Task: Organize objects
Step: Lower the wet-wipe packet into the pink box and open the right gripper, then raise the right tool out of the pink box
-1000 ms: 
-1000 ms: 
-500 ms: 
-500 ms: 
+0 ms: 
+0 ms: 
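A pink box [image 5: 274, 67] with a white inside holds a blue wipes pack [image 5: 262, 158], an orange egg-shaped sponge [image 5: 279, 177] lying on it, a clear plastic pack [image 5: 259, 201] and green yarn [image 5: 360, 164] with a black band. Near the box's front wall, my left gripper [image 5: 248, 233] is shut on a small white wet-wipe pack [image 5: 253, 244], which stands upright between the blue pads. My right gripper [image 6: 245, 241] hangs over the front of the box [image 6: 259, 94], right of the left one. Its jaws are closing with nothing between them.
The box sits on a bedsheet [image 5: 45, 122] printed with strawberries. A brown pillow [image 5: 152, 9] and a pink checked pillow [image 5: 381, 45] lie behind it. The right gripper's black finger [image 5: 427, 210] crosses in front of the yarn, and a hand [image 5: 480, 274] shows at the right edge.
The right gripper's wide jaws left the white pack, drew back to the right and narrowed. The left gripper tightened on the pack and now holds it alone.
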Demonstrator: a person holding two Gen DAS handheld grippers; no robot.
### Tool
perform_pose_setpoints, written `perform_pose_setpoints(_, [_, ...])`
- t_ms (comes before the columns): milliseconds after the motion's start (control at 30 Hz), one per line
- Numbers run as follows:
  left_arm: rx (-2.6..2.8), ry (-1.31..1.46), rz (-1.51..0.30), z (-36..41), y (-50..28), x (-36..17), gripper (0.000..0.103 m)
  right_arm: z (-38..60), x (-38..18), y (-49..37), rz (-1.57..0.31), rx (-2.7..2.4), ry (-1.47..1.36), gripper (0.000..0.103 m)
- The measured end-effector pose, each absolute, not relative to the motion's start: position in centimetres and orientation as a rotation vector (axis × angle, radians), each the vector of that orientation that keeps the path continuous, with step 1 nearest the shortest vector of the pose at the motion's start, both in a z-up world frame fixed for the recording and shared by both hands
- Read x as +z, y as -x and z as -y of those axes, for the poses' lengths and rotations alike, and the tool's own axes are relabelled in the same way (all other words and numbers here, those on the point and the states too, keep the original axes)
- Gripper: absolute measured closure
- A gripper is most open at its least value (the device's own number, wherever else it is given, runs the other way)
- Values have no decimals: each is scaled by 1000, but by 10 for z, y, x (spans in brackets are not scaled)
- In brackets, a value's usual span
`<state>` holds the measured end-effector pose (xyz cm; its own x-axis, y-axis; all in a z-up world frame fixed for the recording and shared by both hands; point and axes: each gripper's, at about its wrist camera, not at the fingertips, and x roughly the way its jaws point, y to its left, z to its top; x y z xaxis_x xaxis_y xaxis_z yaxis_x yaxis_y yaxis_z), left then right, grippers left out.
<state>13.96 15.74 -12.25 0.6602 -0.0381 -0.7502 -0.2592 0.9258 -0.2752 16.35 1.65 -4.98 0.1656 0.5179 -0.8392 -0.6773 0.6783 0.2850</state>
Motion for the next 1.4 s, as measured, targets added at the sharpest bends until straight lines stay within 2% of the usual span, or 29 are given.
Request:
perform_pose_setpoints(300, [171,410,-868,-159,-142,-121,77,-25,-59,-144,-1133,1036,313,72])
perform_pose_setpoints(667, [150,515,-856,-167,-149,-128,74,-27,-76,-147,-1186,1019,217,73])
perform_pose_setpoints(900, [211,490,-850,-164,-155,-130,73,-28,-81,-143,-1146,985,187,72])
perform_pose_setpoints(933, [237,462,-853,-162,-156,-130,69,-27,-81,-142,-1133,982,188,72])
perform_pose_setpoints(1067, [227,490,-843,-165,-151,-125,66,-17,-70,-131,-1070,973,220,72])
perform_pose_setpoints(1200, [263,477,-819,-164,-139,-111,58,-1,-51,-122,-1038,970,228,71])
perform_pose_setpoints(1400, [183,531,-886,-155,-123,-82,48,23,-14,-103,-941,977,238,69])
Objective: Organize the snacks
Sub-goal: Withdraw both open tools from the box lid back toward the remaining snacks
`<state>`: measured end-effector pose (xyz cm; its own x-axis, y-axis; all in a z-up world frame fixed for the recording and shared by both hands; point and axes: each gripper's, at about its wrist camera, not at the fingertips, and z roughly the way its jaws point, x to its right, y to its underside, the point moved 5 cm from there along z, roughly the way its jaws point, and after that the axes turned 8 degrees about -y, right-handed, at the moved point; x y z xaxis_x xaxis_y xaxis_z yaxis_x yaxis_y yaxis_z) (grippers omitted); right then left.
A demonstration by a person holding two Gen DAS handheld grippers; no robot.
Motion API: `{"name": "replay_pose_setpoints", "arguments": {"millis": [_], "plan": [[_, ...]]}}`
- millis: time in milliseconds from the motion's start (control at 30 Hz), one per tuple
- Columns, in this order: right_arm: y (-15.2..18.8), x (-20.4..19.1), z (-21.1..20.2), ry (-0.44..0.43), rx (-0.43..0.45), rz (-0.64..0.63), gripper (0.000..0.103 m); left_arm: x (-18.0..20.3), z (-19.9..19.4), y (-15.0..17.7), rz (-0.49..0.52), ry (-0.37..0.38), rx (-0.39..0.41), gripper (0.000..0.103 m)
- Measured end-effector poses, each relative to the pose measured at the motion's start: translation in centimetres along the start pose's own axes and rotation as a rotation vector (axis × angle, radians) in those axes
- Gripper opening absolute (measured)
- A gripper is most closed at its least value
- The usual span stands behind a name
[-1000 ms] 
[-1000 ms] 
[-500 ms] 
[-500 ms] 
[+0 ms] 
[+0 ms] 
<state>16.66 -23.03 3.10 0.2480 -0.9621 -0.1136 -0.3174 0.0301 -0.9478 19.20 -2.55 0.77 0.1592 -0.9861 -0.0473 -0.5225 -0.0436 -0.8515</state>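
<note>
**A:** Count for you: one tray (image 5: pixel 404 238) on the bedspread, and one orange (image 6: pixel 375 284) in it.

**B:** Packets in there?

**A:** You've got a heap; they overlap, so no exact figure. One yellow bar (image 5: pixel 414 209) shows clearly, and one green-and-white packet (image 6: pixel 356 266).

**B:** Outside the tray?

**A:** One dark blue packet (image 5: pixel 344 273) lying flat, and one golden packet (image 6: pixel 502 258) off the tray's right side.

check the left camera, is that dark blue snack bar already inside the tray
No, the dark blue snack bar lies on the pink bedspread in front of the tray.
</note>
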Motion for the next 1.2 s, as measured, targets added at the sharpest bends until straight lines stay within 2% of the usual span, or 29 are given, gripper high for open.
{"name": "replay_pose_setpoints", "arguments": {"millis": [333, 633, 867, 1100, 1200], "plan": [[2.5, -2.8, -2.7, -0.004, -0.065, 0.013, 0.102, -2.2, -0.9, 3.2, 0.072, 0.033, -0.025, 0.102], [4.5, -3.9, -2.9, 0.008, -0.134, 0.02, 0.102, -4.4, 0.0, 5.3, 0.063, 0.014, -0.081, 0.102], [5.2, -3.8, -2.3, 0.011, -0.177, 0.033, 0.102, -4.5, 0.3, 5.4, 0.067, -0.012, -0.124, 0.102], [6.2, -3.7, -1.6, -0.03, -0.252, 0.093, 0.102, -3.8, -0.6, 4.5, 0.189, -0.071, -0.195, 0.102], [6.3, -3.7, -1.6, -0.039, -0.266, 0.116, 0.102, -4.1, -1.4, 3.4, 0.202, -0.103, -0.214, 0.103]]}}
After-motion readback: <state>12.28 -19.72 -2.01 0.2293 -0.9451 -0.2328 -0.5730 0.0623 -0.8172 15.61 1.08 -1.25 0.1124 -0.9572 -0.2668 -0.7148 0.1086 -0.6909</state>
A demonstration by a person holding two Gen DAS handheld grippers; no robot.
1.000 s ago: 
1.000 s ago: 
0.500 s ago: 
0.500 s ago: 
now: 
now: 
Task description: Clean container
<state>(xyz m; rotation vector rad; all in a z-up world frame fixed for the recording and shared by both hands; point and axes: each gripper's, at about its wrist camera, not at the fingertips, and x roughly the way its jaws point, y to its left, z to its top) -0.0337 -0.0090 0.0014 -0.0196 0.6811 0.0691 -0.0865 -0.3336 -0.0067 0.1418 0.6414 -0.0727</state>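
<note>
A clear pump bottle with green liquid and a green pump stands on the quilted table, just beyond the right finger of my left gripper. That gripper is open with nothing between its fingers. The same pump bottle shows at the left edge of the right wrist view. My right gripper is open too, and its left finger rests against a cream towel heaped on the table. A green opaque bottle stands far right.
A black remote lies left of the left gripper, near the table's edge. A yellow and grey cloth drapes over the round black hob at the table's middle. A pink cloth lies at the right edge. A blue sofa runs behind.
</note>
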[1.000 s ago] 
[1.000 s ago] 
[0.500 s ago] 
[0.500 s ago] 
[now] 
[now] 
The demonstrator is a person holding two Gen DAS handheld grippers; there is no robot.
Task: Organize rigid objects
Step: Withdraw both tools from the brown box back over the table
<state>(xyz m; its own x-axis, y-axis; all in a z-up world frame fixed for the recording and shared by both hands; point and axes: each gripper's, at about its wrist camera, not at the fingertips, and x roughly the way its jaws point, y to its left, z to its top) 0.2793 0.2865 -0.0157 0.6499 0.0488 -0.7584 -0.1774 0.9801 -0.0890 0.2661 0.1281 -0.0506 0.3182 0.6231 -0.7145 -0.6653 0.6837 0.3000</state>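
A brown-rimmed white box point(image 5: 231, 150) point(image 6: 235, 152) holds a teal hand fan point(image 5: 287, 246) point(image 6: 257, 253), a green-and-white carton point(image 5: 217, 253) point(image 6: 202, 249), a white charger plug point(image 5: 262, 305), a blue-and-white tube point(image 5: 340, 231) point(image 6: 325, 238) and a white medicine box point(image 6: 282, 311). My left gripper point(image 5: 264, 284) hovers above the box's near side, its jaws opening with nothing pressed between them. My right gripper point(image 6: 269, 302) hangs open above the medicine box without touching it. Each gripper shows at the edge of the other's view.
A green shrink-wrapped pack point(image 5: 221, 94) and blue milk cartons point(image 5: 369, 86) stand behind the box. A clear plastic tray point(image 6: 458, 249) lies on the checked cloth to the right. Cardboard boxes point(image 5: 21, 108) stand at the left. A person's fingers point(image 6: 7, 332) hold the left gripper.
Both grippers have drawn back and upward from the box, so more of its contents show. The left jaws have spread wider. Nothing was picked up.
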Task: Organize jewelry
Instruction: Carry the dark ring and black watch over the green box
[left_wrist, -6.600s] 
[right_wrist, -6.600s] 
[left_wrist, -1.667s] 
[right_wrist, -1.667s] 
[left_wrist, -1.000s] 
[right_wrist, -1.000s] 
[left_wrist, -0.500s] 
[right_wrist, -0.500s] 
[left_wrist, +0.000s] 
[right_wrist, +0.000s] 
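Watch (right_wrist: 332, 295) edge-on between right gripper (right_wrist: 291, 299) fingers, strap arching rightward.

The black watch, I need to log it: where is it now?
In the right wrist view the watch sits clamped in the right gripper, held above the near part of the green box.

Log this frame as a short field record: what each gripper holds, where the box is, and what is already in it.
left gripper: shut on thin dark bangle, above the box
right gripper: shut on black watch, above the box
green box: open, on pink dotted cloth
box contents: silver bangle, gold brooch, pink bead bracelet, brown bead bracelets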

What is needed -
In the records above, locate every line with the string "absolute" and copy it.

Result for this task -
- The measured end-effector pose, each absolute, not relative to the motion's start: position in centimetres and orientation as a rotation vector (axis × angle, radians), each the vector of that orientation that keeps the path continuous, with step 1 nearest the shortest vector of the pose at the motion's start, both in a z-up world frame fixed for the recording and shared by both hands
- Gripper: absolute measured closure
- Gripper opening absolute (measured)

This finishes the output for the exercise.